The World's View of The Passion of the Christ
The Goriest Story Ever Told
By RICHARD CORLISS
Excerpts from the Mar. 01, 2004 issue of TIME magazine
The screenplay, by Gibson and Benedict Fitzgerald, begins starkly in the Garden of Olives — no loaves and fishes, no wedding feast at Cana — but
adds nonbiblical flashbacks to Jesus' idyllic childhood with his beloved mother Mary (powerfully embodied by Maia Morgenstern).
It also visualizes Satan (Rosalinda Celentano) as an androgynous creature, a Gollum with weird sex
appeal, who slithers through the crowd, working infernal mischief.
Like most movies, this one favors the underdog, the insurgent, the solitary hero against the powerful. Gibson's Jesus is a traditional movie rebel. He shows steely contempt for authority, chastens his mates for being slackers and argues with his Father — the God who sent him on this sacred suicide mission. This Jesus is so human he almost forgets he's divine. The grotesque pain he endures in his last 12 hours nearly blinds him to his task of redeeming mankind by dying for it. His memories are not those of a distant godhead but of his youth in Nazareth. Gibson's Jesus is a deity who has fallen in love with his human side; only death can restore his divinity.
The Passion's Jesus sees Satan everywhere, clouding men's minds, taking the form of snakes and little boys, following Jesus up Calvary to gloat and grimace.
This one is crimson carnage from the moment Jesus is condemned, half an hour into the 127-min. film. One of his eyes is caked closed from a beating by Jewish goons, but the Romans are the pros. They take their time applying 80 or so wince-worthy lashes to his body, and the camera pays avid attention to the whole draining spectacle. He falls three times, which is fine for Catholic fidelity but wasteful and redundant as movie drama.
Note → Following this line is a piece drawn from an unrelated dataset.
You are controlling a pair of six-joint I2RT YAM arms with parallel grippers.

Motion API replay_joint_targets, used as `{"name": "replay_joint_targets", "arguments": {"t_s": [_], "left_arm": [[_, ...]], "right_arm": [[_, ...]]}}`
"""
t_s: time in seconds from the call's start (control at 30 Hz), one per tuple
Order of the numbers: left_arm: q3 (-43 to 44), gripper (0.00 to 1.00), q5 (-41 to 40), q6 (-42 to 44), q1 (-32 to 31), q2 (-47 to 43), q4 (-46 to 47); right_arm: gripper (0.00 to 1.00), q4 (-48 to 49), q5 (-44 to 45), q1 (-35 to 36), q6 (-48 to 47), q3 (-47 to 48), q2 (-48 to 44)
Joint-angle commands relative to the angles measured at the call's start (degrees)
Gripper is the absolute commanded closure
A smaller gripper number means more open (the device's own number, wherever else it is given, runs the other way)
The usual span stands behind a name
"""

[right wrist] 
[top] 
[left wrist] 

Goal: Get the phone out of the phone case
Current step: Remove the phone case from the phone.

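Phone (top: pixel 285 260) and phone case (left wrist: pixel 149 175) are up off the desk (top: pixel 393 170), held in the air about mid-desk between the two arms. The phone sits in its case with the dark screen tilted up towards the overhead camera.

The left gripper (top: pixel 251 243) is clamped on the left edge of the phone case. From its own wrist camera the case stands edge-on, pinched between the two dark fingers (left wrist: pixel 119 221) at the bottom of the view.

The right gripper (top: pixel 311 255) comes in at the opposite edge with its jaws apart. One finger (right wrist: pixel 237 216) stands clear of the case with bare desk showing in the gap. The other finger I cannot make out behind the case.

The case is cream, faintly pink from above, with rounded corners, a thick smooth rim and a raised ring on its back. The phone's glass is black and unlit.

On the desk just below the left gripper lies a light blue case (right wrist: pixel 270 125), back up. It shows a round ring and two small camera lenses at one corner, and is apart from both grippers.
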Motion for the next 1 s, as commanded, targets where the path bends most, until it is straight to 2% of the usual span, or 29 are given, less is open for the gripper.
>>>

Inspired as much by Renaissance iconography, the Stations of the Cross and the Sorrowful Mysteries of the Rosary as by the Gospels' terse narratives, Gibson portrays Jesus' agony and death in acute and lavish detail. In the end, all that gore tends to blunt not only the story's natural power but even the sense of horror at what a god-man has to endure to save all men. The Passion may be unique in movie history in devoting most of its length to the torture of one man who doesn't fight back. He takes a flaying and keeps on praying. This is Gandhi as Rocky. It's Bloodheart.
What is the audience for this Passion? Many Christians — who would appreciate the message — may be repelled by the film's unrelenting bloodletting. The teen boys who make box-office winners every Friday night may like the blood, but they want their heroes to fight back and blow stuff up. Nor is this exactly a date movie. No, the audience profile for The Passion of the Christ is fairly narrow: true believers with cast-iron stomachs; people who can stand to be grossed out as they are edified. And a few movie critics who can't help admiring Mad Mel for the spiritual compulsion that drove him to invent a new genre — the religious splatter-art film — and bring it to searing life, death and resurrection.